Laboratory Diagnosis
The organism can be seen on Gram-stained smears of biopsy specimens of the gastric mucosa. It can be cultured on the
same media as Campylobacters. The most rapid test to detect H. pylori urease production is the basis for a noninvasive
diagnostic test called the “urea breath” test. In this test, radiolabeled urea is ingested. If the organism is present,
urease will cleave the ingested urea, radiolabeled CO2 is evolved, and the radioactivity is detected in the breath.
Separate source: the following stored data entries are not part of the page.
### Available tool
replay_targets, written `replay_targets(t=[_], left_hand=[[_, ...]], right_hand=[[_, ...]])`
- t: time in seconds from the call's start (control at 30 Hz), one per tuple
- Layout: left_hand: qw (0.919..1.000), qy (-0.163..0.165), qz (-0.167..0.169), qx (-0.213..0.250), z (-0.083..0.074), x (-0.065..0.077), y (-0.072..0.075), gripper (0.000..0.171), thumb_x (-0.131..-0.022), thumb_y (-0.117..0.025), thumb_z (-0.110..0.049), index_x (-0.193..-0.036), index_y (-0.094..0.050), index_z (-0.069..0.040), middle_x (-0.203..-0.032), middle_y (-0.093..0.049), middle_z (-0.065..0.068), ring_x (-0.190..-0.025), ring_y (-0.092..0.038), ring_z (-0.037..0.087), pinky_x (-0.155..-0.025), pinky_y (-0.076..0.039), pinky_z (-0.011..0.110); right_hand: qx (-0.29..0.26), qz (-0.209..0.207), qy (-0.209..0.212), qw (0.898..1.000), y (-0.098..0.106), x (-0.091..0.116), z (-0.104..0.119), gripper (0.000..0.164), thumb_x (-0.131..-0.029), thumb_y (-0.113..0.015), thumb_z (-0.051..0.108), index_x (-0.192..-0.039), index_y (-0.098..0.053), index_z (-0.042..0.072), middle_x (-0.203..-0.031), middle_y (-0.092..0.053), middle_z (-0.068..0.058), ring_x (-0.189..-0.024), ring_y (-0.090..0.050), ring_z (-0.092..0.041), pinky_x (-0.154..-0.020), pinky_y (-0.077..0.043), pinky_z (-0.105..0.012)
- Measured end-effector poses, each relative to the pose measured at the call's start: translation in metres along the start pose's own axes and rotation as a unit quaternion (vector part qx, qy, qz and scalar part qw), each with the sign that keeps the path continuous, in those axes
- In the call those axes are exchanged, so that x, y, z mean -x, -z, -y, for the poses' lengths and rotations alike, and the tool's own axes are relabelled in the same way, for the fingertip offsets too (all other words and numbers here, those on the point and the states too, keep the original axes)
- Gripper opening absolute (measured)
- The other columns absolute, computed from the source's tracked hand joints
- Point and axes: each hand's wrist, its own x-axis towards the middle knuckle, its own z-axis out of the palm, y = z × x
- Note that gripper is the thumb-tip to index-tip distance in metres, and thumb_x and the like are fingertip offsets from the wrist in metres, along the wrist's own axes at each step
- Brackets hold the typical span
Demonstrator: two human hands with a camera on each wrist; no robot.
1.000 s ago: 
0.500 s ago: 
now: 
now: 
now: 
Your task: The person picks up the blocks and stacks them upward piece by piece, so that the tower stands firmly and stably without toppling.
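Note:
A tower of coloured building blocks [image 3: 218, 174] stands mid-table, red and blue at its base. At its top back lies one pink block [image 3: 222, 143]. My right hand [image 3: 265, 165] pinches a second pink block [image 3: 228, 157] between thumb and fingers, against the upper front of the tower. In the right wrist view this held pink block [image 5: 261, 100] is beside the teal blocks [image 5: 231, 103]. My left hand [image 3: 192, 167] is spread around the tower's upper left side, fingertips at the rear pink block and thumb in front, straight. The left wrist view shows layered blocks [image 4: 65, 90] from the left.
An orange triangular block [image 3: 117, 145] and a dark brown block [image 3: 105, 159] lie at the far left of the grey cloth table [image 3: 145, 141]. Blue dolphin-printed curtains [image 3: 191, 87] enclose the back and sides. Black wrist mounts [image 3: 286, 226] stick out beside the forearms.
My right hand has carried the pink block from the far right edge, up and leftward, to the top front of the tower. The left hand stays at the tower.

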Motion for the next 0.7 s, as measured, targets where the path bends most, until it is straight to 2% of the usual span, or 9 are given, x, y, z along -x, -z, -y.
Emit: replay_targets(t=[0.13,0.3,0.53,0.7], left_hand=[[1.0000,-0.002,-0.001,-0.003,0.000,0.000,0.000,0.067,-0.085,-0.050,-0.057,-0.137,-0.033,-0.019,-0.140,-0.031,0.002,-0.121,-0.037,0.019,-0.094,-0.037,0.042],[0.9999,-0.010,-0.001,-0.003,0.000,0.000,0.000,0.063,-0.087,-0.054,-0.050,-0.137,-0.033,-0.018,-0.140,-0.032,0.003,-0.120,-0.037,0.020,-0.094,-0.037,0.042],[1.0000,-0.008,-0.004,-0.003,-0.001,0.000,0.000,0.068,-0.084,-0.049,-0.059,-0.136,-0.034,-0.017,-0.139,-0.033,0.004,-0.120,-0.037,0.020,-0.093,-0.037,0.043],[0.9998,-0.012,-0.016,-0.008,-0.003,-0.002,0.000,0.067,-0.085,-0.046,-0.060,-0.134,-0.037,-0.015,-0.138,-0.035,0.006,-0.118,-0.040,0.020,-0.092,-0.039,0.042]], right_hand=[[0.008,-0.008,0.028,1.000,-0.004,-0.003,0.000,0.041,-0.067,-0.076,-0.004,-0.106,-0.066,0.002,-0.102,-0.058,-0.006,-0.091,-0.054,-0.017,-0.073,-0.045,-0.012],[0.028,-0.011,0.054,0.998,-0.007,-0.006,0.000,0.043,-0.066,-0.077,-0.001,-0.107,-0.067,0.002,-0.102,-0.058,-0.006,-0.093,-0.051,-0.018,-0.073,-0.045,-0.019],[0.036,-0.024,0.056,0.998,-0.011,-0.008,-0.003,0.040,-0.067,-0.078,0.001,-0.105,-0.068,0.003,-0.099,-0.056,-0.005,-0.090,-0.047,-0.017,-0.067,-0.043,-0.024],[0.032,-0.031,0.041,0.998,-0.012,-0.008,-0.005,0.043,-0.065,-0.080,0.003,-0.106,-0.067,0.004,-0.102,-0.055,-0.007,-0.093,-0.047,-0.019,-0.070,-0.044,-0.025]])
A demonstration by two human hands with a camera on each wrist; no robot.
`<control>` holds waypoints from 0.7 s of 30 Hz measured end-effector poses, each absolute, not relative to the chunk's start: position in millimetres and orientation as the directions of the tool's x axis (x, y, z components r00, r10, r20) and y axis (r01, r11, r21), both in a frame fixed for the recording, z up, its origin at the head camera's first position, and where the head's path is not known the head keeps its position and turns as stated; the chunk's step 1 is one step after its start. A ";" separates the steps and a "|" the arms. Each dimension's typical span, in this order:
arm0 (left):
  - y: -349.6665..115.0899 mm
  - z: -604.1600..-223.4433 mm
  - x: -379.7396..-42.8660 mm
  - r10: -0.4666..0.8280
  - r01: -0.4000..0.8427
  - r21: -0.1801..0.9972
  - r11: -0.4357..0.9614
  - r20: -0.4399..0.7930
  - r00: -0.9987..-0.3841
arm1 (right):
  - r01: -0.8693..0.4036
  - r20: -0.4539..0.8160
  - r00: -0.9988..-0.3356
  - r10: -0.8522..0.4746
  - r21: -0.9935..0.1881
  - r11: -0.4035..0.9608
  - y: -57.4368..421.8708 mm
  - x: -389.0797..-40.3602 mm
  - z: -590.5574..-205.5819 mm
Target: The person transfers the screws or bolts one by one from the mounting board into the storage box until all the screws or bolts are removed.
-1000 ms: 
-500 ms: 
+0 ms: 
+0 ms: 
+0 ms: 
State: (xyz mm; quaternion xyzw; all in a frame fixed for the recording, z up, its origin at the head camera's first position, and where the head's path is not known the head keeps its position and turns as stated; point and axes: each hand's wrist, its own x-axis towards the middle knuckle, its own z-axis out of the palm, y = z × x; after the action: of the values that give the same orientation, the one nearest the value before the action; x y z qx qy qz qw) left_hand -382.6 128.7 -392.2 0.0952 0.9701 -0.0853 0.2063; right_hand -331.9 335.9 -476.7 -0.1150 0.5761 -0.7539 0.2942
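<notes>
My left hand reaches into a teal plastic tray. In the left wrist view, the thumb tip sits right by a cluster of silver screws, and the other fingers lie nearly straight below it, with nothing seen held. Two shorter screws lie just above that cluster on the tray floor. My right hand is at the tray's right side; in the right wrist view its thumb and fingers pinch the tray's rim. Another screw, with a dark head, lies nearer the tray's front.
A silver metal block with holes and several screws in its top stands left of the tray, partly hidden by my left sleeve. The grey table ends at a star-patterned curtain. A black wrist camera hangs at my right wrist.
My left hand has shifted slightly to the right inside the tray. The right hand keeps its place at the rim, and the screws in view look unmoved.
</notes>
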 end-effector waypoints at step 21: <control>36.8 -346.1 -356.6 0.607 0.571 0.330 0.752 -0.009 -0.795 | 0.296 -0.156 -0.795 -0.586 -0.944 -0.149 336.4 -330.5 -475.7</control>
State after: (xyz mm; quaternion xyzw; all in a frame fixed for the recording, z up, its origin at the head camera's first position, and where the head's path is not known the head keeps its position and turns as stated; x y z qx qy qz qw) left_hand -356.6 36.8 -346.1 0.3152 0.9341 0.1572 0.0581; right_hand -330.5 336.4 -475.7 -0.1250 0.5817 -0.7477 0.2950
Serology, a test for Helicobacter antigen in the stool via a commercial polyclonal enzyme immunoassay is highly
sensitive and specific, while also inexpensive and easy to perform. can be used for diagnosis whereby H. pylori
stimulates a humoral immune response (IgM early in infection; IgG and IgA later in infection and persisting), but it
cannot distinguish between past and present infections. The presence of IgG antibodies in the patient’s serum can also
be used as evidence of infection. Microscopy is both extremely sensitive and specific for diagnosis of H. pylori in gastric
biopsy specimens when stained with Warthin-Starry silver stain, hematoxylin-eosin, or Gram stain. Culture is a more
challenging and time-consuming way to diagnose H. pylori, because it must be grown in a microaerophilic atmosphere
on an enriched medium containing charcoal, blood, and hemin.